Likewise, there's no sign that college graduates learn anything from college. People's productivity is better predicted by an IQ test than their certificate of education, so the whole thing is just a waste of time and everyone who wants a job would be better served serving as an apprentice in the job right out of high school, learning whatever quirks there are to the job on the job, and after a couple years just doing the job themselves like they've been taught. I'd be totally fine with requiring businesses to accept anyone whose IQ is within the range of their career choice to hire them on as apprentices and if they pass an objective review process of their apprenticeships should be required to hire them after the two years. This is all the government support necessary to make sure kids get the jobs they want, it would be a hell of a lot more helpful than subsidizing useless slips of paper.
Social Security, food stamps, HUD housing and the like are all made redundant by the citizen's dividend so naturally you can cut all of those.
You can keep everything else -- NASA, the EPA, the FDA, the SEC, the national parks and monuments, whatever you want. All the regulations and government funded special projects you want, they're chump change either way.
If everyone, starting at birth, were given $12,000 a year they could afford anything they wanted. Food, water, electricity, housing, internet, a car, entertainment -- even marriage and children. It would be the dawn of real human rights -- the freedom from fear and freedom from want we were promised way back in the 1940's available for the very first time. And it wouldn't cost us an additional dime. Heck, we could even cut taxes and still do it. The citizen's dividend is not the dawn of communism or socialism or whatever, it's just reprioritizing our already existent public spending away from special interest beneficiaries and towards the actual people of the United States.
And if the argument is that lazy Americans don't deserve free money to be spent on them, that really makes no sense, since 80% of Americans already receive more public spending than they pay in taxes. If people really objected to the citizen's dividend on this basis 'if you don't work you shouldn't eat,' then why is government spending so high right now?
It seems to me that people only trot this hatred of lazy people out to counter the citizen's dividend, for some reason the argument immediately disappears once we start talking about providing the exact same lazy people health care, education, or a military that could already take out the Galactic Empire. So which is it? Do we want to genuinely help our fellow citizens or not?

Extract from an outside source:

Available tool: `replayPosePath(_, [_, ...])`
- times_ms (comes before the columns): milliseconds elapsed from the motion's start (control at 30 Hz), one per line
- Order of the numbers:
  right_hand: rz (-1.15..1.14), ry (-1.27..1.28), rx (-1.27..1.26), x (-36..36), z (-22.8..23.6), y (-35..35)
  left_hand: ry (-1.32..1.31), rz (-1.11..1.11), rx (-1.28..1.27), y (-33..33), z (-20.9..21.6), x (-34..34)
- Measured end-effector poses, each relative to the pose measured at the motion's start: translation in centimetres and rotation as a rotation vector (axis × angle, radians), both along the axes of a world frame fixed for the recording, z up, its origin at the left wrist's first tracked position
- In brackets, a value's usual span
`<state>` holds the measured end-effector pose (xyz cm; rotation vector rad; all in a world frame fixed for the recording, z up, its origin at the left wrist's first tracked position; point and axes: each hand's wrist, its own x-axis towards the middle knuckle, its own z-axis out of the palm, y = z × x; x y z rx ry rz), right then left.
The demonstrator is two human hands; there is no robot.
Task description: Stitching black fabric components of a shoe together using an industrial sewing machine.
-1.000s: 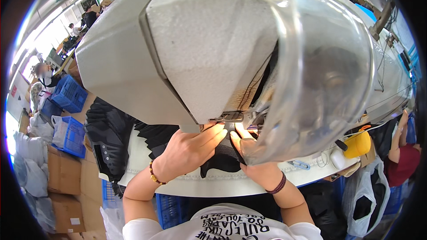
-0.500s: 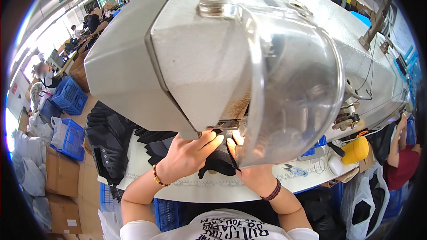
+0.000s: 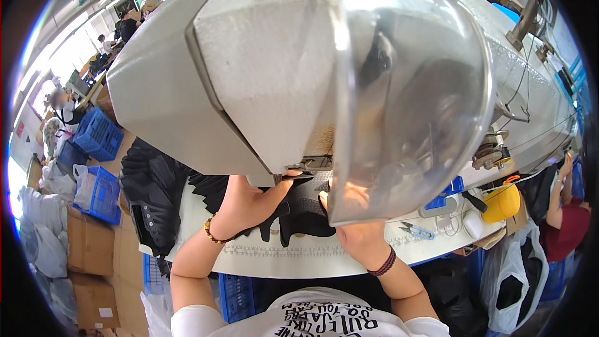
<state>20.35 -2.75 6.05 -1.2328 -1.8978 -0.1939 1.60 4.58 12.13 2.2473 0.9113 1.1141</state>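
Observation:
A black fabric piece with a dark grey textured part lies on the white sewing table under the head of a large sewing machine. At its left, my left hand is closed on the piece's edge near the needle area, thumb stretched along it. The machine head hides the other left fingers. From the right, my right hand grips the same piece, thumb at its edge. Its fingers show blurred through the clear plastic shield. The needle itself cannot be made out.
Stacked black cut pieces hang over the table's left edge. At the right lie blue-handled thread snips and a yellow container. Blue crates and cardboard boxes stand left. A co-worker in a red top sits right.
My left hand has turned: its fingers went behind the machine head, leaving thumb and palm showing. The fabric has shifted under the hands. The head view has moved nearer the machine.

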Motion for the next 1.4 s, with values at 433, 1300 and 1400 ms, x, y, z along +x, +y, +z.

There is no practical argument against the citizen's dividend. All opposition seems to be built around religious hysteria. The only argument ever made is "it's just wrong! it's taboo! it's icky!"
While we're worrying about the feelings of snake handlers, real people are really suffering from things that, in the modern era, they should never have to worry about. It's as despicable as letting people die of cholera when we've already discovered the solution is clean water centuries ago. If you can't give a practical argument for why the citizen's dividend is wrong, you shouldn't be allowed to stop it. This is the next step of moral progress America, and the entire world really, simply needs to be making. Its time has come.